“Sí, querido”, murmuró la mujer con la mirada baja. “Pero mi hijo necesita medicinas. Las cultivé en mi pequeño jardín. No le hago daño a nadie”.
Jake intercambió una mirada con su supervisor, el sargento Daniel Ruiz. Las reglas eran las reglas, pero también lo era la compasión.
“Mira”, dijo Ruiz en voz baja, “te pediremos que te vayas esta vez. Por favor, intenta encontrar otra solución. Puede que otros oficiales no tengan tanta paciencia”.
“Sí, gracias”, soltó, demasiado rápido, como si necesitara que se fueran.
Una extraña negativa
Intentando suavizar el momento, Jake sonrió. “Al menos déjanos comprar una bolsa de tomates”.
“No hace falta, querido”, dijo con la voz temblorosa. “Estoy… ocupada hoy”.
“¿Ocupado?” El compañero de Jake parpadeó. “No hay nadie aquí”.
“Vinieron por la mañana”, dijo la mujer con una sonrisa tenue y nerviosa. “Debiste haberlos pasado por alto”.
Jake cogió un tomate. “Entonces nos quedamos con este y pagamos”.
Ella se sobresaltó. “Por favor, déjenlos para los demás”.
Le temblaron los labios. Su mirada se desviaba rápidamente de ellos hacia la esquina más alejada, como si siguiera una sombra que no podían ver.
El peso de un tomate
Jake giró el tomate en su mano. Se veía perfecto, demasiado perfecto. Se sentía ligero, no el agradable peso de una fruta calentada por el sol. A lo largo del pedúnculo, una fina costura reflejaba la luz. Presionó suavemente y oyó un crujido suave como un susurro, como plástico contra plástico.
Su rostro cambió. “Sargento”.
Ruiz intervino. Jake apartó el pedúnculo. Debajo del pedúnculo verde había una película transparente y ajustada, una tapa pulcra sobre algo que no era pulpa de tomate.
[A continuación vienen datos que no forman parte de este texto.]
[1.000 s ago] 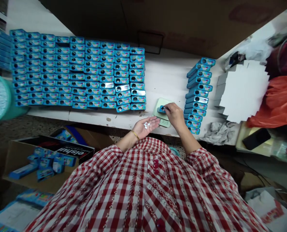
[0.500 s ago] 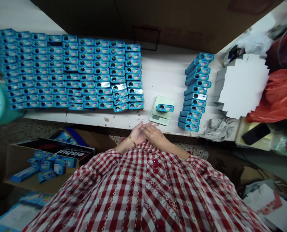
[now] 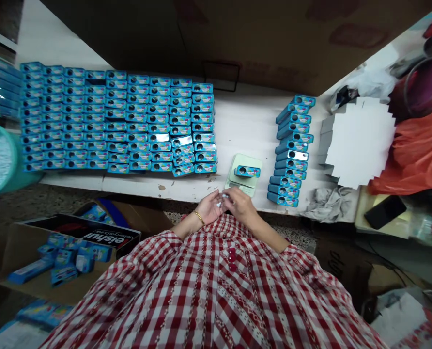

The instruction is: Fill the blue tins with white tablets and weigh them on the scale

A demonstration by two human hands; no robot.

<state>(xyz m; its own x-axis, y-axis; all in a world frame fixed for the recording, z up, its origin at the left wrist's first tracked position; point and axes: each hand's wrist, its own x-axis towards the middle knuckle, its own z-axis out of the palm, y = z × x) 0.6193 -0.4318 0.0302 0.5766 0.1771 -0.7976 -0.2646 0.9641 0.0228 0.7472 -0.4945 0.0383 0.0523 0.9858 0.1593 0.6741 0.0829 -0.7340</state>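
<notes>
My left hand [image 3: 208, 208] is turned palm up and cupped at the table's front edge, with small white pieces [image 3: 219, 204] on it. Over that palm, my right hand [image 3: 240, 203] pinches another small white piece between its fingertips. Just beyond my hands stands a pale green digital scale [image 3: 257, 162], its front edge partly covered by my right hand. A blue box [image 3: 248, 171] with a round dark window rests on the scale's platform.
Rows of matching blue boxes [image 3: 139, 116] fill the table's left side; a shorter column [image 3: 291, 155] stands right of the scale. At far left is a turquoise tub [image 3: 14, 160] of white pieces. White cartons [image 3: 361, 140], crumpled paper [image 3: 328, 203] and a phone [image 3: 385, 212] lie right.
My hands have come apart from a clasp; white pieces now show in my left palm and right fingertips. My right hand has risen slightly towards the scale. The camera view has shifted a little.
</notes>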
Palmeó la fruta y le mostró a Ruiz la costura con una mirada que lo decía todo: ya no se trataba de verduras.
“Deténganla”, dijo Ruiz, con la voz apagada por el procedimiento. “Ahora”.
“No soy una criminal”
Las esposas resonaron; los hombros de la mujer se encorvaron.
“Por favor”, jadeó, “no soy una criminal. No soy…”
“Señora”, dijo Jake, firme pero con tono amable, “tenemos que asegurarnos de que lo que hay dentro no le haga daño a nadie”.
De vuelta en la comisaría, la inspección fue cuidadosa y al pie de la letra. Un tomate, luego otro, se abrieron por esas costuras antinaturales. Dentro: sobres y bolsitas delgadas; no polvos ni pastillas, sino montones de tarjetas prepago, bandejas SIM, identificaciones falsas y pequeños dispositivos de clonación. No era un puesto de venta de productos agrícolas. Un punto de entrega de mensajería.
No era la caja de un vendedor ambulante. Era un juego de trileros.